**What is required**
Would you return, word for word, the lines of the data below from the line with "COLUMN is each" through the line with "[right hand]", and no others?

Records from a collection:
»»

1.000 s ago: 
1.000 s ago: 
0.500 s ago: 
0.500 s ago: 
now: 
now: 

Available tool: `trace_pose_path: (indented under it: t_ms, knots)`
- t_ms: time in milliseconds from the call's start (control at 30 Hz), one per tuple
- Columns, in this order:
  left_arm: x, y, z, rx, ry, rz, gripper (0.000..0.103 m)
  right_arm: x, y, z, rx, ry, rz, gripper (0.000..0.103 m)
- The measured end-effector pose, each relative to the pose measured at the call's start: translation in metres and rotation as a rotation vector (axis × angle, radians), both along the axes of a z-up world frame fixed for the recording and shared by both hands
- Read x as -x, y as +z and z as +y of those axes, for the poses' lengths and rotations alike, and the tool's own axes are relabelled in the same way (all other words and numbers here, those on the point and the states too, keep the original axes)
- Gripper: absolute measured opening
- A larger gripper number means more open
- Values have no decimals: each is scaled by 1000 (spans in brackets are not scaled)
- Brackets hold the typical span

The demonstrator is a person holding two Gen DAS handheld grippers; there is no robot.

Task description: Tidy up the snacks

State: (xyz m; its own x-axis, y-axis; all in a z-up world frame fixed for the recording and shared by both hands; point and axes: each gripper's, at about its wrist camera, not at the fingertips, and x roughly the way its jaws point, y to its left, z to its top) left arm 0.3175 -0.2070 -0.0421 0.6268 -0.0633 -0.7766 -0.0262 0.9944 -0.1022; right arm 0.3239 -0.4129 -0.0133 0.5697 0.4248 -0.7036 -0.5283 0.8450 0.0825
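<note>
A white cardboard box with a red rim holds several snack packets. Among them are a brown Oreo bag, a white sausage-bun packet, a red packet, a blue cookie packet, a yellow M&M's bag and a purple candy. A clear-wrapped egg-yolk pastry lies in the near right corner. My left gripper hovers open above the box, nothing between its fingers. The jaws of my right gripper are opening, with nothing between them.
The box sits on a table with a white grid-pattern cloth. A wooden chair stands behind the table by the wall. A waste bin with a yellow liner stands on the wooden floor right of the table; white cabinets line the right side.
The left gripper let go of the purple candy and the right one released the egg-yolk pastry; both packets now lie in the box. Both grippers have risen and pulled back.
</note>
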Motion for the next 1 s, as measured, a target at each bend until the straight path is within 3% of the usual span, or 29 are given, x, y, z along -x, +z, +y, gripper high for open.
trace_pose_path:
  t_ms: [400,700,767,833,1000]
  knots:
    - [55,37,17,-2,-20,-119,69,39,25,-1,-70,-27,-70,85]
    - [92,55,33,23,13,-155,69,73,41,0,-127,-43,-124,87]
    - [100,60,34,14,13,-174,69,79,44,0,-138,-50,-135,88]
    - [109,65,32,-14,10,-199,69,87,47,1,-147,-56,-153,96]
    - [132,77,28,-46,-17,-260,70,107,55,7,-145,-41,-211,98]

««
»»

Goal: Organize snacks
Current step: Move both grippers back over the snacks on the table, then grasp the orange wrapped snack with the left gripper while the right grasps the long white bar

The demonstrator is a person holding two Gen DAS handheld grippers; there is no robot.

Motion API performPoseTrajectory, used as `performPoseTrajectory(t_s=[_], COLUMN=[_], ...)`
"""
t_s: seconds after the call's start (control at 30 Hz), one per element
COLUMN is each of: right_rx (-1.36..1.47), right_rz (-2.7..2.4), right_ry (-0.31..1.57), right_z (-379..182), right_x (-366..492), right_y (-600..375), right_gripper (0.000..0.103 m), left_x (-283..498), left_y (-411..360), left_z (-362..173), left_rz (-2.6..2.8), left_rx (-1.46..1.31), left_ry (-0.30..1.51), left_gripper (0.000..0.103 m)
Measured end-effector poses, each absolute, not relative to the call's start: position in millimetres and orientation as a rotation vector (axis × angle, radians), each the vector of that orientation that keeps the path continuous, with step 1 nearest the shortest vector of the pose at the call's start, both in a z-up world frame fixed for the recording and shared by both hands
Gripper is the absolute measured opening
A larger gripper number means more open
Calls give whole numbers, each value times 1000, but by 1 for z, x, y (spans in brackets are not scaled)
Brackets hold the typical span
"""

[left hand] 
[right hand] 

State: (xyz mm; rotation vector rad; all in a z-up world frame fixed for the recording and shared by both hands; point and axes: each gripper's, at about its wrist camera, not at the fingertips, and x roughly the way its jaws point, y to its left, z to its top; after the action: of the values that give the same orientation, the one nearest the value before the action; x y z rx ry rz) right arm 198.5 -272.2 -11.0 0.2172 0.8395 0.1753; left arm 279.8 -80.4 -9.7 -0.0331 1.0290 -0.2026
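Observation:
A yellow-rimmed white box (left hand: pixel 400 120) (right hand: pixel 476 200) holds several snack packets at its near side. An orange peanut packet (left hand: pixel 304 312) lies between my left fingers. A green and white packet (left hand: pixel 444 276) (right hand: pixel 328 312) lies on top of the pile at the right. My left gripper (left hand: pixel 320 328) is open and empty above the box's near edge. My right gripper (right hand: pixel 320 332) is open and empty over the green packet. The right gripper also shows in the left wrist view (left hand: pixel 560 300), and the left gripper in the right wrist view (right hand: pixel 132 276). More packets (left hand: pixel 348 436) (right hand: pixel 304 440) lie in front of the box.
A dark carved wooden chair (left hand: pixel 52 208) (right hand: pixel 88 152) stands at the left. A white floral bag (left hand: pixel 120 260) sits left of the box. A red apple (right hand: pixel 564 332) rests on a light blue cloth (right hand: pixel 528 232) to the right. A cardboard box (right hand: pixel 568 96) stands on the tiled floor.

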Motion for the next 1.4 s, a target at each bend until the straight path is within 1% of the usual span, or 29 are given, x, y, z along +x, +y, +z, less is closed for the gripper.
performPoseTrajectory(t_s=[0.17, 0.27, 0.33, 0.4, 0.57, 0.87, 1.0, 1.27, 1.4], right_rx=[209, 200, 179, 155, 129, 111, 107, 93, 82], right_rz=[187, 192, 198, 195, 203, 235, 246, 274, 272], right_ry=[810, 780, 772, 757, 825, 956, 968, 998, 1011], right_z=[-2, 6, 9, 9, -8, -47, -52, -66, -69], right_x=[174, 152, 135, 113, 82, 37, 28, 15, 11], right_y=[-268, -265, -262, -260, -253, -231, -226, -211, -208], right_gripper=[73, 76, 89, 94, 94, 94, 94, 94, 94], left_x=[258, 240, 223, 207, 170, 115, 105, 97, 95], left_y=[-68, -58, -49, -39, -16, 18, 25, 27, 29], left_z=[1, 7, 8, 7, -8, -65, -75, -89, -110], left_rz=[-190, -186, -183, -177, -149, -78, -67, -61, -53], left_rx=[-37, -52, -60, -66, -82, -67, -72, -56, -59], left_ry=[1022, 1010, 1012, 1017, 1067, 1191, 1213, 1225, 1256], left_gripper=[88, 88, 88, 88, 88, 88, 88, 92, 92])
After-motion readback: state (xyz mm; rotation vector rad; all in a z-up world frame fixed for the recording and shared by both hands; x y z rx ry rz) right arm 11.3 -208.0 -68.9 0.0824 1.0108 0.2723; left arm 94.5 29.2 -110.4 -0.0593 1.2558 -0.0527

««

**Response to the exercise**
COLUMN is each of: right_rx (-1.36..1.47), right_rz (-2.7..2.4), right_ry (-0.31..1.57), right_z (-379..182), right_x (-366..492), right_y (-600..375), right_gripper (0.000..0.103 m), left_x (-283..498), left_y (-411..360), left_z (-362..173), left_rz (-2.6..2.8), left_rx (-1.46..1.31), left_ry (-0.30..1.51), left_gripper (0.000..0.103 m)
Measured end-effector poses, each absolute, not relative to the call's start: position in millimetres and orientation as a rotation vector (axis × angle, radians), each the vector of that orientation that keeps the path continuous, with step 1 nearest the shortest vector of the pose at the call's start, both in a z-up world frame fixed for the recording and shared by both hands
Gripper is the absolute measured opening
A larger gripper number means more open
Calls give whole numbers, each value times 1000, but by 1 for z, x, y (spans in brackets are not scaled)
Brackets hold the typical span
"""

[left hand] 
[right hand] 

The output is now complete.